→ TASK REQUIREMENTS
Transcribe the data that follows without changing a word, and omit the pictures.

(GIVEN DATA)

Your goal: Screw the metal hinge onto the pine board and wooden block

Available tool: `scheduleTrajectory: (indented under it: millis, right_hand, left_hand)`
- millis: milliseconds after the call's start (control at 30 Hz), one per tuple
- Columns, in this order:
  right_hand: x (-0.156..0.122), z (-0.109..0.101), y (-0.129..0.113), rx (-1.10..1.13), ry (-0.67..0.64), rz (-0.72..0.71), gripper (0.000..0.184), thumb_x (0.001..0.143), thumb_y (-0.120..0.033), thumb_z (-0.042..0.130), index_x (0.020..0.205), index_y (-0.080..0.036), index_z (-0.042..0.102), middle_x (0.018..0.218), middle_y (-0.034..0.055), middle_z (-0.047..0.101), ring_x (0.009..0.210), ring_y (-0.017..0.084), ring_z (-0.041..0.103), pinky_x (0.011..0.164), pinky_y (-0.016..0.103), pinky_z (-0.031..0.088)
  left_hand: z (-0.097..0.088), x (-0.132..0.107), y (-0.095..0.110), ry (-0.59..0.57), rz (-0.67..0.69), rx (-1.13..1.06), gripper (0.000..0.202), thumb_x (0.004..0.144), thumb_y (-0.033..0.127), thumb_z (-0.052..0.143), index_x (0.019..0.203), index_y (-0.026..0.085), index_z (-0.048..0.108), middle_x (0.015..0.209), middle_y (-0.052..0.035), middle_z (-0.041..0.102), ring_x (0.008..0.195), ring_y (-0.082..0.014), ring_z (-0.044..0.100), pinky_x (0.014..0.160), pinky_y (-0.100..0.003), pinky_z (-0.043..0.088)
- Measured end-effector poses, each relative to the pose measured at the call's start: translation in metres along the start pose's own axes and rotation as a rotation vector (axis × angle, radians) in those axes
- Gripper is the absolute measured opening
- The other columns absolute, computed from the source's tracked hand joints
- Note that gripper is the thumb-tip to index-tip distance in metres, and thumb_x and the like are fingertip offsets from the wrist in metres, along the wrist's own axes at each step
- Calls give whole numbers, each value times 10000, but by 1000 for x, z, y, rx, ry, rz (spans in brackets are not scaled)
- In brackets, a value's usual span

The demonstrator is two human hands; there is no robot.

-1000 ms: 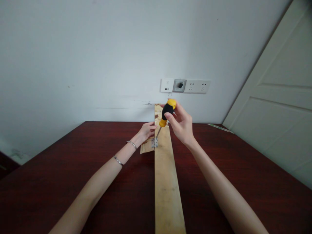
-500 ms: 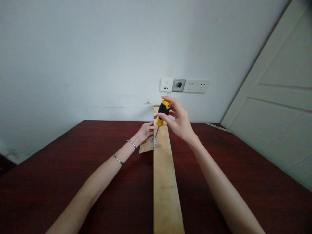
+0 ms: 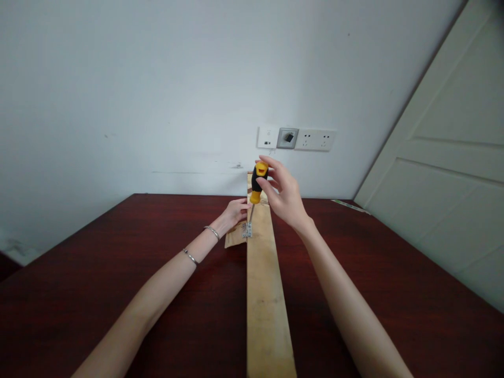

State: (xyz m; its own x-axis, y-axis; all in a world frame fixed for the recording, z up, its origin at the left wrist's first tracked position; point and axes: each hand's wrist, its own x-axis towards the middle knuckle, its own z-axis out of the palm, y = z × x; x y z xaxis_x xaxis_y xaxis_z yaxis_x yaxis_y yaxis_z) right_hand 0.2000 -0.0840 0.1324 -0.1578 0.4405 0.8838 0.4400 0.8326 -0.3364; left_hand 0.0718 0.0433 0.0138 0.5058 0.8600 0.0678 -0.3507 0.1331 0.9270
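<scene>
My right hand (image 3: 284,195) is closed around the black and yellow handle of a screwdriver (image 3: 259,181). The screwdriver leans slightly, its shaft pointing down to a small metal hinge (image 3: 248,230). Screw heads are too small to make out. The hinge joins the left edge of a long wooden board (image 3: 268,294) to a short wooden piece (image 3: 235,236) sticking out on the left. Just beyond the hinge, my left hand (image 3: 237,210) grips the board's left edge; some of its fingertips are hidden by the board.
A dark red wooden tabletop (image 3: 189,304) lies under the board. Behind stands a white wall with socket plates (image 3: 315,139) and a black plug (image 3: 289,137). A thin pale strip (image 3: 350,206) lies at the back right, near a white panelled door (image 3: 441,184).
The screwdriver handle has tipped a little to the left and stands more upright, with my right hand moved along with it. My left hand stays at the board's edge.
</scene>
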Motion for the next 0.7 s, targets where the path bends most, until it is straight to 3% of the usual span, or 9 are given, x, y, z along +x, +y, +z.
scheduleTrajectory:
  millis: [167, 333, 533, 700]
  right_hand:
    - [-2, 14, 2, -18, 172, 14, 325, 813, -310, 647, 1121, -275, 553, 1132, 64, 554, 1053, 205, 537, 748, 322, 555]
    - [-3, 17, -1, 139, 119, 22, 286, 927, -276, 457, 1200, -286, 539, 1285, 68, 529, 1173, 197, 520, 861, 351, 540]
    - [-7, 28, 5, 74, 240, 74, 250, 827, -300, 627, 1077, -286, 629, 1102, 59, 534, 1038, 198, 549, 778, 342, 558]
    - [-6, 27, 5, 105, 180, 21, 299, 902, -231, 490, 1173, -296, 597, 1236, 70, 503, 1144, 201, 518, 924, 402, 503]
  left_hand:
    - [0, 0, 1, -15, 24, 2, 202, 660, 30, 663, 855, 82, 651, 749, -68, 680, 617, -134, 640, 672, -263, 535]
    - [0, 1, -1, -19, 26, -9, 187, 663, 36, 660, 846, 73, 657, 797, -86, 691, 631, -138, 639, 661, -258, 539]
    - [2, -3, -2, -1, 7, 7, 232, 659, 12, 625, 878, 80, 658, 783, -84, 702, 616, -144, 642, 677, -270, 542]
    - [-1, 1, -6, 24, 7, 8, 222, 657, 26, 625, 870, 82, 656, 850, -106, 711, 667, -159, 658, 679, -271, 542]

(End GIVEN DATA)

→ COMPLETED EXERCISE
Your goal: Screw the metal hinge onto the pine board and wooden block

Available tool: `scheduleTrajectory: (indented under it: millis, right_hand, left_hand)`
- millis: milliseconds after the call's start (control at 30 Hz), one per tuple
- Columns, in this order:
  right_hand: x (-0.156..0.122), z (-0.109..0.101), y (-0.129..0.113), rx (-1.10..1.13), ry (-0.67..0.64), rz (-0.72..0.71), gripper (0.000..0.184), thumb_x (0.001..0.143), thumb_y (-0.120..0.033), thumb_z (-0.042..0.130), index_x (0.020..0.205), index_y (-0.080..0.036), index_z (-0.042..0.102), middle_x (0.018..0.218), middle_y (-0.034..0.055), middle_z (-0.047..0.101), ring_x (0.009..0.210), ring_y (-0.017..0.084), ring_z (-0.041..0.103), pinky_x (0.011..0.164), pinky_y (-0.016..0.103), pinky_z (-0.031..0.088)
  left_hand: z (-0.097..0.088), x (-0.132..0.107), y (-0.095..0.110), ry (-0.59..0.57), rz (-0.67..0.69), rx (-1.13..1.06), gripper (0.000..0.202), thumb_x (0.004..0.144), thumb_y (-0.033..0.127), thumb_z (-0.052..0.143), index_x (0.019..0.203), index_y (-0.026..0.085), index_z (-0.048..0.108), middle_x (0.015..0.209), middle_y (-0.052..0.035), middle_z (-0.041..0.102), ring_x (0.008..0.195), ring_y (-0.082..0.014), ring_z (-0.044..0.100), pinky_x (0.014..0.160), pinky_y (-0.100..0.003), pinky_z (-0.043..0.088)
- Measured end-effector poses, each relative to the pose measured at the call's start: translation in metres along the start pose's own axes and rotation as a rotation vector (axis × angle, radians) in those axes
- Gripper is the absolute measured opening
- The other columns absolute, computed from the source's tracked hand joints
- Note that gripper is the thumb-tip to index-tip distance in metres, and thumb_x and the like are fingertip offsets from the wrist in metres, along the wrist's own axes at each step
- Calls give whole numbers, each value times 10000, but by 1000 for x, z, y, rx, ry, rz (spans in brackets are not scaled)
- In brackets, a value's usual span

The demonstrator is two human hands; there is no robot.

-1000 ms: 
-500 ms: 
+0 ms: 

State: (xyz m; its own x-axis, y-axis; all in a world frame fixed for the recording, z up, its origin at the left wrist's first tracked position; point and axes: each hand's wrist, its own x-axis towards the middle knuckle, its own z-axis out of the palm, y = z × x; x y z xaxis_x xaxis_y xaxis_z yaxis_x yaxis_y yaxis_z) right_hand 0.2000 -0.0840 0.1324 -0.1578 0.4405 0.8838 0.4400 0.8326 -0.3364; left_hand 0.0718 0.0433 0.0138 0.5058 0.8600 0.0678 -0.3507 0.1331 0.9270
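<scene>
My right hand (image 3: 284,195) is closed around the black and yellow handle of a screwdriver (image 3: 259,181). The screwdriver leans slightly, its shaft pointing down to a small metal hinge (image 3: 248,230). Screw heads are too small to make out. The hinge joins the left edge of a long wooden board (image 3: 268,294) to a short wooden piece (image 3: 235,236) sticking out on the left. Just beyond the hinge, my left hand (image 3: 237,210) grips the board's left edge; some of its fingertips are hidden by the board.
A dark red wooden tabletop (image 3: 189,304) lies under the board. Behind stands a white wall with socket plates (image 3: 315,139) and a black plug (image 3: 289,137). A thin pale strip (image 3: 350,206) lies at the back right, near a white panelled door (image 3: 441,184).
The screwdriver handle has tipped a little to the left and stands more upright, with my right hand moved along with it. My left hand stays at the board's edge.
</scene>
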Motion for the next 0.7 s, targets where the path bends most, until it is straight to 3% of the usual span, or 9 are given, x, y, z along +x, +y, +z.
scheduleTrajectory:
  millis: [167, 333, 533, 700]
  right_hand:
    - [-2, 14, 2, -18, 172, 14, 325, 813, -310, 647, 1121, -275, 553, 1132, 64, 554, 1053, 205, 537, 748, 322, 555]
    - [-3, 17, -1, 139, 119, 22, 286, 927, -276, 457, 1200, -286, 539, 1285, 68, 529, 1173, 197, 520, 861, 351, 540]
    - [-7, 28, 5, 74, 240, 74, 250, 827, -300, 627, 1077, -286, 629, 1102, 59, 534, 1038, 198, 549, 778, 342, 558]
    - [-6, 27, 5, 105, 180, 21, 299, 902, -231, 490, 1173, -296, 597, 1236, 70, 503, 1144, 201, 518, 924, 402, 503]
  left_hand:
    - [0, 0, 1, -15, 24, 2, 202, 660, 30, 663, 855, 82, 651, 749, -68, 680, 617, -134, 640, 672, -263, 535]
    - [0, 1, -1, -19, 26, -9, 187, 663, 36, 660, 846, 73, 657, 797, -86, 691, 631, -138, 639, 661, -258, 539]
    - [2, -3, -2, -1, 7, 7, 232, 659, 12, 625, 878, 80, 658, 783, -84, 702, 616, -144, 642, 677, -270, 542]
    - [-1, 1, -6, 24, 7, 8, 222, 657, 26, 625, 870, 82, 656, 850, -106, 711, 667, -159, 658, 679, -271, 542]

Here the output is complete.